Вечер прошел хорошо, все были довольны. Без пятнадцати двенадцать Раиса Ефимовна разогнала всех гостей по домам. В этот вечер даже Александр Васильевич, забежавший к нам под конец, и Лешка, прощаясь, пожали друг другу руки. Они уже оба поняли, что Батурин свел их умышленно в камере лебедки БЛ-1200: на их споре проверил еще раз возможность применения электропрогрева фундамента в камере — в условиях грумантской шахты. Но Лешка тоже малый… За этот год успел прошнуровать себя барзасским лыком основательно: теперь-то Александр Васильевич «и. о.» и начальника рудника, не только главного инженера! — он еще раньше сориентировался, как вести себя с Александром Васильевичем. Да речь не об этом.
Мы с Лешкой провожали Ольгу и Зинаиду Ивановну. Ольга попросила нас подождать в коридоре и через минуту вынесла что-то плоское, круглое, завернутое в газету. Она просила не разворачивать.
— Пожалуйста, — просила она, краснея. — Я очень прошу… Дома увидите. Пожалуйста… Только осторожнее — не разбейте.
Убегая в комнату, она поцеловала Лешку и меня. Мы вернулись домой: в газете была пластинка. На пластинке не было фирменной марки. Лешка поставил пластинку в радиолу. Комнату заполнила знакомая мелодия; грудным, гибким голосом девчонка пела в сопровождении джаза… не квинтета, а джаза:
Скромный наряд свой белый
Зря я надела…
Мы молча убирали в комнате, выносили столы в коридор, стулья, мыли посуду, подметали. Девчонка пела:
Пусть не виснет слеза на ресницах,
Пусть гитара смеется, звеня.
Буду петь, танцевать, веселиться…
Он не раз еще вспомнит меня!
Я знал, что эта пластинка лишь одна у Ольги; вообще одна — второй такой нет. И вновь я почувствовал себя так, будто украл красоту. Но теперь к этому состоянию примешивалось и что-то другое, чего я не мог определить сразу. А в общей сложности я разбил две рюмки соседа Борисонника и выполоскал в грязной воде помытые Лешкой тарелки.
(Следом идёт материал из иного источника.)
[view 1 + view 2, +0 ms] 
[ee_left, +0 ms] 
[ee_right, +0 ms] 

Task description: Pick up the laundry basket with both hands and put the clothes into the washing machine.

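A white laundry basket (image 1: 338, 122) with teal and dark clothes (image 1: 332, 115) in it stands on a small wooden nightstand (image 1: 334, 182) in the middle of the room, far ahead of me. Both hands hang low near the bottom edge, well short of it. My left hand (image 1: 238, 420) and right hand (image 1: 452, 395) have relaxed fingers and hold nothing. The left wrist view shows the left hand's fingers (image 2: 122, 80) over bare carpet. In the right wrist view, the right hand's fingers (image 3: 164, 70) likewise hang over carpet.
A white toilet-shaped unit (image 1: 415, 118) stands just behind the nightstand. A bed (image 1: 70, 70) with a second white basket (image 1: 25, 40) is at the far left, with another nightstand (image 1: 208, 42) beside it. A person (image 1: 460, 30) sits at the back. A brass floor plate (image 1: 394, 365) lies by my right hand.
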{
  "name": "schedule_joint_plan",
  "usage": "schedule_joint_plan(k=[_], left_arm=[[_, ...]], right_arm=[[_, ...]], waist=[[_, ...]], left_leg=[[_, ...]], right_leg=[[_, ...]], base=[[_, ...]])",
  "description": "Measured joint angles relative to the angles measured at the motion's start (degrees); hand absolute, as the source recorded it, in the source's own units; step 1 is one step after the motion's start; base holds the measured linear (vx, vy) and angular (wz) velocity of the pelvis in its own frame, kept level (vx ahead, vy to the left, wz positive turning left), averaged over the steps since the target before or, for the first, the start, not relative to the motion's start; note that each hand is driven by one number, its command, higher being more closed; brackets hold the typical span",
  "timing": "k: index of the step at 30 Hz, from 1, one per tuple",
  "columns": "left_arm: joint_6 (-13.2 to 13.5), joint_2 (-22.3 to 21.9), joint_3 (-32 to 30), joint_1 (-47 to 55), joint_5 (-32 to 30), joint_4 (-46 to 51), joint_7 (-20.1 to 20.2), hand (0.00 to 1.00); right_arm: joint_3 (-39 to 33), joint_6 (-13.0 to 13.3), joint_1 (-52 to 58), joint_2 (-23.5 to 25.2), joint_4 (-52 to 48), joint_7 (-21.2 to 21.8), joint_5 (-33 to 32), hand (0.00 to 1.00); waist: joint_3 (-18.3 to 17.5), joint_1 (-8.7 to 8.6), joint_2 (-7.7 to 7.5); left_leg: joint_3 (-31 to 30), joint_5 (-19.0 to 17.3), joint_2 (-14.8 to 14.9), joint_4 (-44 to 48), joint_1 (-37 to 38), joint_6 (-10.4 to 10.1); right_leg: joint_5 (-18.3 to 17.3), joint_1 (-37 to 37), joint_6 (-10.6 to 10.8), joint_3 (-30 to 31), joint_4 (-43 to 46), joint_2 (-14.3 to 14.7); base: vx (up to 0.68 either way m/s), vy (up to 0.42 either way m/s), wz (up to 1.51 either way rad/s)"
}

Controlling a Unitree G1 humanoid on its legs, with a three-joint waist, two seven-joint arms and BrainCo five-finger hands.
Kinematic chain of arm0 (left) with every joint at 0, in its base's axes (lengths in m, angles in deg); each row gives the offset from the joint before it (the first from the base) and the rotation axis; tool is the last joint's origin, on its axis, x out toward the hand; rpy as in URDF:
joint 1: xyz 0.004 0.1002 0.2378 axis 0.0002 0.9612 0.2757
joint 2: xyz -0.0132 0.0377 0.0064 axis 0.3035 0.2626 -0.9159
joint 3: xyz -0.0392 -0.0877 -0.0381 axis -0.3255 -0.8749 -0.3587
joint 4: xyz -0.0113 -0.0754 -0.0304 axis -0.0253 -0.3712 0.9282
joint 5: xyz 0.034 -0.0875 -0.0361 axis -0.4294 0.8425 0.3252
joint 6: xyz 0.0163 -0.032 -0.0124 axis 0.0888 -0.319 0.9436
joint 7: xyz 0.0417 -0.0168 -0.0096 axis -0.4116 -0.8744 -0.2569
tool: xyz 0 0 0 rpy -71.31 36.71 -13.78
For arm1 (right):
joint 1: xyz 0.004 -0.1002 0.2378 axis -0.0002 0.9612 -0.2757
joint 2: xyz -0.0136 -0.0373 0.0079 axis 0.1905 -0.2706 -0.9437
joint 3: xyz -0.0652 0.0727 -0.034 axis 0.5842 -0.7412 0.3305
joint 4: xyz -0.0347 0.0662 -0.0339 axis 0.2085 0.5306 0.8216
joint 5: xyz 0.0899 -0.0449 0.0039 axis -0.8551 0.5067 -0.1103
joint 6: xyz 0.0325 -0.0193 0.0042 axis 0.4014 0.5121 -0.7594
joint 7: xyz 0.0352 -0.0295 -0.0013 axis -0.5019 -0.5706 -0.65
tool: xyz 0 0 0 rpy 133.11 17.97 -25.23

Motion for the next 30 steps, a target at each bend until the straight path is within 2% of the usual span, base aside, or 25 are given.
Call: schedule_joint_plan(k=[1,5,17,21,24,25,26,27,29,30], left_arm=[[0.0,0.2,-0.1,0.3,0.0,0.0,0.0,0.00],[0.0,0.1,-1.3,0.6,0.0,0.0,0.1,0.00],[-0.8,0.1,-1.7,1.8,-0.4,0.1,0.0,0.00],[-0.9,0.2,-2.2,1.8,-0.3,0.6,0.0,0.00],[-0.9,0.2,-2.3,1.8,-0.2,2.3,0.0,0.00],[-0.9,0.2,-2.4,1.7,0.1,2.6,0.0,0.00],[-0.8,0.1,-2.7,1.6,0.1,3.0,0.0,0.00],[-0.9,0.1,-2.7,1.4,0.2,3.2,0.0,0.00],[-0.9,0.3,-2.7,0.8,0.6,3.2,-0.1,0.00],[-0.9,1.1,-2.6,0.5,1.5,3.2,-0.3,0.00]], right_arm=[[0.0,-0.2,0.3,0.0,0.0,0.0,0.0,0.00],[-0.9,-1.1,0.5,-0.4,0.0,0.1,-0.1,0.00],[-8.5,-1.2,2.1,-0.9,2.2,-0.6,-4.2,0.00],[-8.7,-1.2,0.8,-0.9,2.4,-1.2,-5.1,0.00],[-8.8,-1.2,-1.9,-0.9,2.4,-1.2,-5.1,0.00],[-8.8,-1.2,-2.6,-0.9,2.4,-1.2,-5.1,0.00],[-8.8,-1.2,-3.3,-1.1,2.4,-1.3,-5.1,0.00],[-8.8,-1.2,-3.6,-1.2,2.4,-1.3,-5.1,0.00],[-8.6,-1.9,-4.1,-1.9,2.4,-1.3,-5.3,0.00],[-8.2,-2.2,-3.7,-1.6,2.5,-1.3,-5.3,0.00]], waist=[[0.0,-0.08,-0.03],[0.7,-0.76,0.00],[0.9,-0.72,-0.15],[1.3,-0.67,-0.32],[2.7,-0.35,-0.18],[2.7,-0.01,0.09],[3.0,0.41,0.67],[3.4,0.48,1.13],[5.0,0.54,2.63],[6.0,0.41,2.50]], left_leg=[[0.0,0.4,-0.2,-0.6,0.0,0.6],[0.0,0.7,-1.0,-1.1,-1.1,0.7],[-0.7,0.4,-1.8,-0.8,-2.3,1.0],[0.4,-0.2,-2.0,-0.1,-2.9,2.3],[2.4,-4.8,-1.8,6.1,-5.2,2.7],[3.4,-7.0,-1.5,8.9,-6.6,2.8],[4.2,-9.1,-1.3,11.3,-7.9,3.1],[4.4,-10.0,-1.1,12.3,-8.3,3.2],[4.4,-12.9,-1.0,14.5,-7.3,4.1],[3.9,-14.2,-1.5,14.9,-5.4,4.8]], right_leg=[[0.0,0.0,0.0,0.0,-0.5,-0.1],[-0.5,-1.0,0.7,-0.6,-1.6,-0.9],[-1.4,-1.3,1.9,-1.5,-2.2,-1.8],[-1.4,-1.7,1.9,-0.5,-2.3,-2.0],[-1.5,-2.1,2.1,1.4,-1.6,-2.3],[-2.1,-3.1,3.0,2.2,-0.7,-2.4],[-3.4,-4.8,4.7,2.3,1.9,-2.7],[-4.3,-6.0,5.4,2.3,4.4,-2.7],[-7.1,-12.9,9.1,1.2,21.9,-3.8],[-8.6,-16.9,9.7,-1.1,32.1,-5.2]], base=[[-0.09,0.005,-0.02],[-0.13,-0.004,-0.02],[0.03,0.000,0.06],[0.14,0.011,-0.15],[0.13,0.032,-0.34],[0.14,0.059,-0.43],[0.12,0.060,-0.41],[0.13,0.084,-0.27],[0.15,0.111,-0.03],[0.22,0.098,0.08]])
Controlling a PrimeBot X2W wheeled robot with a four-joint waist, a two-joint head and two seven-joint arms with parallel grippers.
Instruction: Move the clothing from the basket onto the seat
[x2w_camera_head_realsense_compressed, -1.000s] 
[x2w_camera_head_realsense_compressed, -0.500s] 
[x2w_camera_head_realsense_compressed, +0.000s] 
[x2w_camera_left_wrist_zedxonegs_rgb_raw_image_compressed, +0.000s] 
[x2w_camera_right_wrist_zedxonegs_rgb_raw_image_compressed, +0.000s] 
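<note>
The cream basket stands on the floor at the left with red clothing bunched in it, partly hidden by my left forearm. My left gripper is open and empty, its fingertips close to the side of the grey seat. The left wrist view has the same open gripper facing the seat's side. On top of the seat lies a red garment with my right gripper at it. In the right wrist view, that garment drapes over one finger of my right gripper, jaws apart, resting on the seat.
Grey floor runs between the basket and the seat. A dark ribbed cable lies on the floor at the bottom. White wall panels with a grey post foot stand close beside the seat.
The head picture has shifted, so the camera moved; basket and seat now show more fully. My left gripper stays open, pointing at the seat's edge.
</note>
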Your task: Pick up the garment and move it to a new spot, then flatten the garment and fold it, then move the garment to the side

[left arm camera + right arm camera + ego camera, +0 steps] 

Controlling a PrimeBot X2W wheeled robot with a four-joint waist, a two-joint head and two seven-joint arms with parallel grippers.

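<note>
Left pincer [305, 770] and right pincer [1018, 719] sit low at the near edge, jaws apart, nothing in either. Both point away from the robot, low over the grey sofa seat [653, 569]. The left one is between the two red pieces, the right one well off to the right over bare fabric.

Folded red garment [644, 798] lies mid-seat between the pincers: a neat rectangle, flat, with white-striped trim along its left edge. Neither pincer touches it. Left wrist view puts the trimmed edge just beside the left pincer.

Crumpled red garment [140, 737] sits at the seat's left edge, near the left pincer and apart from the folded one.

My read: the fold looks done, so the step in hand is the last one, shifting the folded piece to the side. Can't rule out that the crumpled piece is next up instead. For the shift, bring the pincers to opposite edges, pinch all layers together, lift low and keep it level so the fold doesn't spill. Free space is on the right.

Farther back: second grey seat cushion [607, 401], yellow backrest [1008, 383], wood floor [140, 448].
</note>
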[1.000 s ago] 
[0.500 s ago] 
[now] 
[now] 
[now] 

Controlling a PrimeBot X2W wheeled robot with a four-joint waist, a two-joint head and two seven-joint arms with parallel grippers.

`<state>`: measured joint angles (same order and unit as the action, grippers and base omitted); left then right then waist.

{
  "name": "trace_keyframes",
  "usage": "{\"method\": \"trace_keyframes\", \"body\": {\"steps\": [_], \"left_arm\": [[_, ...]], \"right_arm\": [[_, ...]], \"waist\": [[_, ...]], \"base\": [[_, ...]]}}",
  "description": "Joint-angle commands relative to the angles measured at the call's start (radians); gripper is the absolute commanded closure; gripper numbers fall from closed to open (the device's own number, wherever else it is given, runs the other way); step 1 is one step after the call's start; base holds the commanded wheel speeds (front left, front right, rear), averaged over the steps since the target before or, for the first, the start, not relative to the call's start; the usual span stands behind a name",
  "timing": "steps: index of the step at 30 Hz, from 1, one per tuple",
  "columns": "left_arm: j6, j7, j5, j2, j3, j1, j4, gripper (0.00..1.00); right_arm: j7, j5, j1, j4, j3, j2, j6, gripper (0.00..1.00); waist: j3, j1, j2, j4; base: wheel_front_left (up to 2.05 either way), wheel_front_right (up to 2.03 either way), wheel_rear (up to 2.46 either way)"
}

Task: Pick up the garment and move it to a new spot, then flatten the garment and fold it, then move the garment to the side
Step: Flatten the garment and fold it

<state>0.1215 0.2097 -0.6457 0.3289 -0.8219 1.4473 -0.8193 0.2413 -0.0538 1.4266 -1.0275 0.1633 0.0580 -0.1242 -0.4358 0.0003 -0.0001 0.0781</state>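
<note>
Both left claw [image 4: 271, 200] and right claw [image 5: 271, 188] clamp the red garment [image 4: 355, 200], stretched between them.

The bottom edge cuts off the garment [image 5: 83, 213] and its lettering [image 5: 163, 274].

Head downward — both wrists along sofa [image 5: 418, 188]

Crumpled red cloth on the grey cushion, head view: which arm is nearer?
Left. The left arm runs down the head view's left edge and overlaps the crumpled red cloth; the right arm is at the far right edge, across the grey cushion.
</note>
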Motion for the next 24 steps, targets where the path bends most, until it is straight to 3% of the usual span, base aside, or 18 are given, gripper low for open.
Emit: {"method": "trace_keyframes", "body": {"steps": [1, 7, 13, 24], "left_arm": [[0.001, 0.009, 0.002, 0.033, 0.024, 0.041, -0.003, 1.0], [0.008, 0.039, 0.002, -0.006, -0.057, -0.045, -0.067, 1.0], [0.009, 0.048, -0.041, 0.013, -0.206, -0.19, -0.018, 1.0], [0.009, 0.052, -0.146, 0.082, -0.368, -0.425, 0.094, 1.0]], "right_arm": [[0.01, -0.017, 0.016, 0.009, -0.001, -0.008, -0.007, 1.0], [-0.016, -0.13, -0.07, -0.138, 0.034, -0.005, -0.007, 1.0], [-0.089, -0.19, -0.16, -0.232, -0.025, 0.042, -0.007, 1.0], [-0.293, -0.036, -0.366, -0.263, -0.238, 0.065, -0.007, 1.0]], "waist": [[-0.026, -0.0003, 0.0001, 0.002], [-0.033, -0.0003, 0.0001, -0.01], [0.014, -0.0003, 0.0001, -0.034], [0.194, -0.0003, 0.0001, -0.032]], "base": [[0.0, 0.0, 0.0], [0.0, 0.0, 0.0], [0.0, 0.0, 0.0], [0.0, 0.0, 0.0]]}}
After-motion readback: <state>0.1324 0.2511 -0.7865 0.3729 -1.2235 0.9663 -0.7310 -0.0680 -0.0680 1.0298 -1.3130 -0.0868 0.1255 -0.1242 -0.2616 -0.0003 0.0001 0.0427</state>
В третьем часу ночи, когда все было прибрано, мы лежали на кроватях, слушали еще раз поставленную Лешкой пластинку и спорили, чья очередь гасить большой свет и закрыть форточку, чтоб за ночь не намело снега, в комнату ворвался Дудник. Не вошел, не вбежал, а ворвался. Он захлопнул дверь, шагнул к круглому столику, остановися; побелевшие от напряжения ноздри шевелились; он часто дышал, был пьян. Макинтош на нем был расстегнут, в складках макинтоша, на бортах пиджака, на шляпе еще не стаял снег, на носке правого полуботинка обвисала ленточкой свежесодранная лакированная кожа. Глаза у Дудника были мутные, рот перекошен. В правой руке он держал металлический прут таким образом, чтоб удобнее было хлестать.